Quando o narrador abraçou o púlpito não acompanhou a trama. Falou da história eterna que nunca deixa de ser contada. De como os seus narradores se permutam para manter em vida o que queima no conto. E cansado porque a voz o agoniava disse, ainda, que em cinco parárafos poderiamos correr todas as histórias, ou, se quiséssemos, contar a apenas a história do herói que ousou puxar o gatilho contra si no cair da cortina, e do público que aplaudíu de pé a aparição do nunca mais, com o vervor entusiasta de sempre.

A cortina de fumo emergente da água encerrou o acto único do capítulo de pedra. Os joelhos caídos no chão foram o último súspiro de uma alma que se afunda nas mais longínquas promiscuidades do nunca emancipado amanhecer. E quando os raios do sol tocaram o chão em sangue, evaporou-se a cortina de fumo, adormeceram-se os cânticos oscilantes de afrodite. O público trancou a sala onde agora repousa o silêncio, e o narrador tocou de uma só vez o ponto final na trama. Mas história eterna que nunca deixa de se contar não parou. Enquanto Baltazar dormia.

Nota solta para José e Maria revisitados.

Chama-se desespero consentido á quadrícula do sonho que lhe caíu do mosaico.
E o fumo do tabaco exageradamente áspero, aspira-lhe a densa barba do rosto, deixando-o só.
Não se trata de uma última palavra, caiu-se-lhe o fim do tempo aos pés e não mais foi possível a marcha lenta do eternamente.
Desamparados corações que vagueiam no mundo, em busca de um também palpitar comum entretanto perdido no tamborilante eclipse da tinta da china e do rasteiro pedal do tempo.

Ela desacreditou-o. Ele, sempre. Não mais.

Poderia o céu ter sido esse lugar terreno de um e de outro, quando um é outro no imenso singular que os dois são. Mas o pilar do rio é o leito, e os nenufares em peso morto transbordam o embrião hereditário destes dois cegos, que se sonharam nem futéis, nem tributáveis, nem de joelhos, quando a contra-dança das sensações é um pulsar resistente da salvação que ninguém quer.
O camuflado choro dos dias póstumos.

O estorvo que se pérpetua em cada narrativa a que ambos assistem do sofá. Onde se escondem e se sentem confortáveis, prontos para outra valsa da dormência consentida, que se inscreve em uma quadrícula mais do peregrino xadrez em que Rei e Rainha jamais se cruzarão de novo na casa partida.

Do fazedor de Cacimba.

El ciclope mecânico aprumando a poupa e afiando o cabedal rimou no espelho que se visse alguém de seu sangue cantaria ao desafio de navalha estilo oitentas, para lá de ganga e bigode, joelhos cruzantes, mãos trementes e olhares berrantes.

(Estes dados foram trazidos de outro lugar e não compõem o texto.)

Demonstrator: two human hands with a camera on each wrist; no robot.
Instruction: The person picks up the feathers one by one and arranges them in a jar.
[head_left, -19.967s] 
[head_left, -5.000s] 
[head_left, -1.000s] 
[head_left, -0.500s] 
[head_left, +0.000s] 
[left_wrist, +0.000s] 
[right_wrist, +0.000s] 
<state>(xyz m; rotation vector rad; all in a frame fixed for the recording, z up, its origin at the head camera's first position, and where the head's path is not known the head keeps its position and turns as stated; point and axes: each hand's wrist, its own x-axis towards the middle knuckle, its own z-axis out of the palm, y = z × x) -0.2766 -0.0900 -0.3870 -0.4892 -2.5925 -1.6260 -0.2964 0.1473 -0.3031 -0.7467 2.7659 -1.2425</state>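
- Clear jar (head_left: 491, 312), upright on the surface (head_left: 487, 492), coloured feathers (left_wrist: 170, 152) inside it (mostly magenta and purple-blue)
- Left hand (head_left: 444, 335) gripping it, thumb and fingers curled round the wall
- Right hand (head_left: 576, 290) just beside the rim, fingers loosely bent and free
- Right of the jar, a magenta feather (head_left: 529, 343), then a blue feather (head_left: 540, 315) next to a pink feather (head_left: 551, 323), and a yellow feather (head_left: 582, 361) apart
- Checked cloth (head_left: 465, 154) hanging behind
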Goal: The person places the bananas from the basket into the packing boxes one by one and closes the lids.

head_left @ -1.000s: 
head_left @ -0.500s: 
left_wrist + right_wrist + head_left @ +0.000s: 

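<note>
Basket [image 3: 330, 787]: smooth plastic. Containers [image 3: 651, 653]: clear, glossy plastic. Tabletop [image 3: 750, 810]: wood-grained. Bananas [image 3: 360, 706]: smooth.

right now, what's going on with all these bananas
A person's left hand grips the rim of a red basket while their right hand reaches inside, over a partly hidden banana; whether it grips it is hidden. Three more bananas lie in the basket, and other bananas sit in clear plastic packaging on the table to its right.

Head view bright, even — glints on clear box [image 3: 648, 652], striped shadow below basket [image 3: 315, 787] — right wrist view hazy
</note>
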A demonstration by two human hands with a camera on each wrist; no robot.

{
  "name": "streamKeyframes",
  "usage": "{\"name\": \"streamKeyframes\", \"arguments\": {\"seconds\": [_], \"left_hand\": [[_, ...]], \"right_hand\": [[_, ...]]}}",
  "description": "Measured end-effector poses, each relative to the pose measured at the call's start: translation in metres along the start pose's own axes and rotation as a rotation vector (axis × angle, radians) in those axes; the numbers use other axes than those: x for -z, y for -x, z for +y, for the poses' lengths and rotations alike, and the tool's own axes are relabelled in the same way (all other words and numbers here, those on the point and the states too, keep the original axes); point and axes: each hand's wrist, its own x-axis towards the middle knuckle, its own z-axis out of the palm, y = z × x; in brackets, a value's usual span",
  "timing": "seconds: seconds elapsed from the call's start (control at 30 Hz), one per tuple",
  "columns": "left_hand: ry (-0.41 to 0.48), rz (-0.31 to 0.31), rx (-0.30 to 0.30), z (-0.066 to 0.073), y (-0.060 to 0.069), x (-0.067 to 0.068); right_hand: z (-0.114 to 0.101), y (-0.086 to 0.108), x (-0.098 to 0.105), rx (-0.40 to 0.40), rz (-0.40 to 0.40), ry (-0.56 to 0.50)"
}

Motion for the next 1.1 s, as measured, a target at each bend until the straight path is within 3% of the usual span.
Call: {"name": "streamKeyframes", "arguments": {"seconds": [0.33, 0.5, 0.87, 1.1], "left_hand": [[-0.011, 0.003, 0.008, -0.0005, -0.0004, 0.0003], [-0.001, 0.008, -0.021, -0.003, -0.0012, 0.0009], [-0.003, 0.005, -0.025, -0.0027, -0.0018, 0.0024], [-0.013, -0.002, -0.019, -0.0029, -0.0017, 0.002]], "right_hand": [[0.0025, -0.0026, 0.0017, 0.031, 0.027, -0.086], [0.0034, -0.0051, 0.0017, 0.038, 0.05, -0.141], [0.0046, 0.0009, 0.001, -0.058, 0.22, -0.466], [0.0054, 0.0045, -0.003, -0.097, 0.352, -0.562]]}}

Que enquanto cruzante de pista lhe chamavam peregrino de Imaú, gritante da categórica euforia que sincroniza nos poro femininos a blasfémia constante do engate perfumado a flor de lis e magenta, sabe-se bem. Mas desconhecia-se desde há muito a investida do quadril em kizomba, a encarnação do fazedor de fotogramas na pictórica razão do viajante de xanata e cantante loud.

É sobe a dual constante nocturna de som/tensão que se constrói o seu jardim, que crescem os verdejantes e icónicos saberes em electrónica sintonia com o espaço viral. Sublinha: "Saber pensar não é uma arte rentável. Querer saber não é um desafio que por demais se ilustre. E quando se é os sinais que se cria, adormecemos no que fomos sendo ."

Em rima no espelho o aprumado ciclope da poupa de cabedal escreve no húmido "como se apenas nós os dois pudéssemos ver agora para repeti-lo quando quisermos". Dói-me. Sangra. E morri.

Mas passara pouco tempo desde o nascimento da virginal jovialidade, e os gritos ouviam-se em todo o iluminante despertar da Cacimba Rouge.